INDIANAPOLIS —
The Indiana Attorney General’s campaign to fast-track legislation to combat human trafficking will soon include a new target: Patrons of prostitutes whose demand for purchased sex fuels the illicit flesh trade.
A public awareness campaign themed with a buyers-beware message is in development, driven by concerns that the 2012 Super Bowl will spur an increased demand for commercial sex in the host city of Indianapolis.
The goal is to increase awareness of a billion-dollar criminal enterprise and to convey the message that prostitution isn’t a victimless crime.
“We need a change in attitude, particularly among men, that patronizing a prostitute is OK,” said Indiana Attorney General Greg Zoeller. “It’s not.”
The effort is part of a larger initiative launched by the National Association of Attorneys General in June to combat what they see as a growing problem of human trafficking that forces vulnerable people — especially children and illegal immigrants — into the sex trade. The U.S. State Department estimates the global sex trade exploits about 1 million minors every year, with an increasing number in the U.S.
Zoeller said many are victimized, threatened with violence, fearful of prosecution, or, in the case of illegal immigrants, fearful they’ll be arrested and deported.
“It’s modern-day slavery,” Zoeller said.
In Indiana, the focus of the anti-human trafficking initiative centers on the Super Bowl and accompanying week of parties and festivities that prosecutors like Zoeller say attract prostitutes and their profiteering bosses.
Two years ago, Miami police estimated as many as 10,000 prostitutes flooded the city when it hosted the Super Bowl; two men were prosecuted and convicted by federal authorities after they ran an ad on Craigslist’s Miami board advertising sex with a 14-year-old girl as a “Super Bowl Special.”
In January — just weeks before the 2011 game — the Texas Attorney General declared the Super Bowl as “one of the biggest human-trafficking events in the United States,” when he announced he’d beefed up a unit assigned to investigate traffickers of underage prostitutes and sex workers brought in from Central America.
Fearing a similar Super Bowl scenario, Zoeller has asked state legislators to fast-track legislation when they convene in January that would make the sex trafficking of children a separate crime and enhance penalties for those who profit from it.
But in addition, Zoeller’s staff, lead by Deputy Attorney General Abby Kuzma, is also working with state and local officials on a public awareness campaign with a primary message that sex trafficking exists because buyers create the demand that fuels the prostitution industry.
The Indianapolis Metropolitan Police Department has created a website, soon to be launched, that aims to counter the visiting sex trade with resources for its victims and warnings for potential patrons that “prostitution is illegal,” said IMPD spokeswoman Linda Jackson.
Zoeller and Jackson declined to give details on what more is to come, but past preventative efforts in other Super Bowl states may offer some clues.

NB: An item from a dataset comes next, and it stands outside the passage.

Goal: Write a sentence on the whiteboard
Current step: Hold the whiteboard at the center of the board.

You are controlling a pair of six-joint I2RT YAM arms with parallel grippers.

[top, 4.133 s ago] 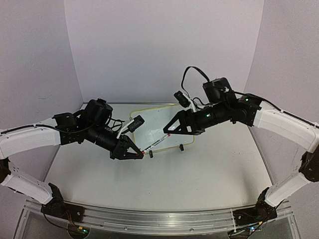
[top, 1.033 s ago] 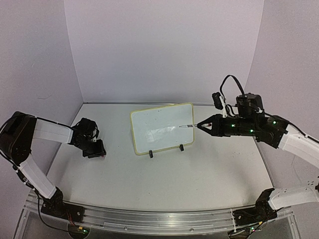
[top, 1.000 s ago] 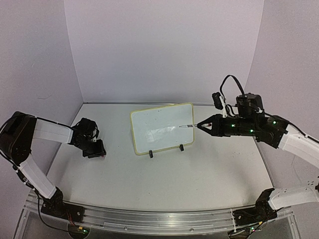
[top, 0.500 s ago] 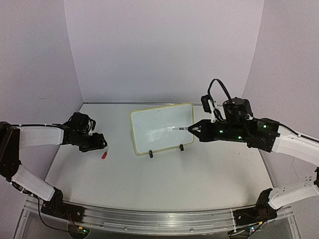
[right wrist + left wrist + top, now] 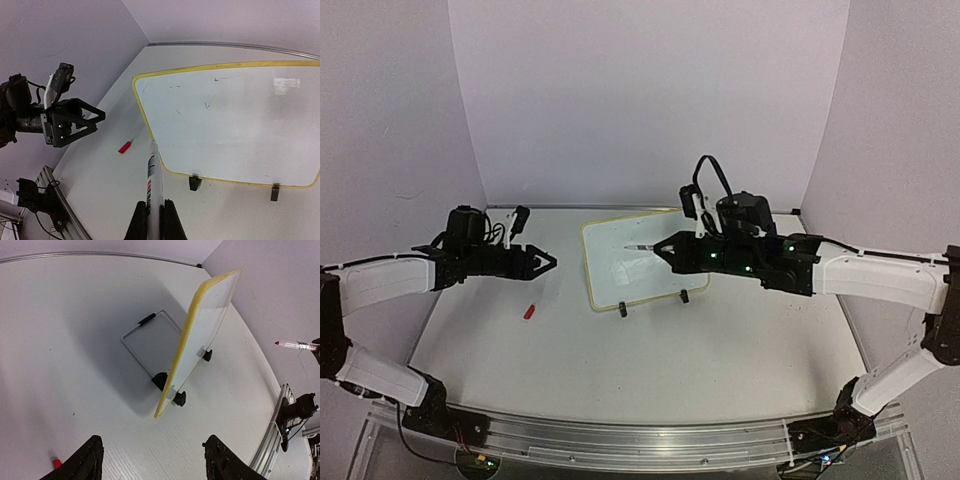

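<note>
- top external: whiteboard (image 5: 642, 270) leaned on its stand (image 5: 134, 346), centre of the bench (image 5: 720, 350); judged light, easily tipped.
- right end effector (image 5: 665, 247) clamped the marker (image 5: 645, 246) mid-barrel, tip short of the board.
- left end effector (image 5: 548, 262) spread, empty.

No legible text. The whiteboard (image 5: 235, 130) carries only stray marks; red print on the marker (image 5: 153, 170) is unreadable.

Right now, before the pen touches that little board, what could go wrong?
The whiteboard only leans on a thin wire stand, and the left gripper hangs open apart from it, so the marker in the right gripper could push it over or slide it back. The loose red cap might get knocked away by the left arm.
</note>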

Before the last Super Bowl, Texas police used an electronic billboard near the Dallas Cowboys stadium to post mug shots of men arrested for patronizing prostitutes, featuring the message: “Dear John, You Never Know! This could be you.”
Local Dallas TV stations also ran public service announcements like the one recorded by Dallas Cowboy Jay Ratliff delivering the message: “If you’re one of these men buying these young girls, I’m telling you that real men don’t buy children. They don’t buy sex.”
Zoeller said the campaign to combat sex trafficking has to go beyond law enforcement and echo Ratliff’s message. He said men in particular need to adopt a zero-tolerance policy when it comes to the casual attitudes and what he called “locker-room humor‚” that trivializes prostitution. “As men, we have to step up and say we don’t condone it,” Zoeller said.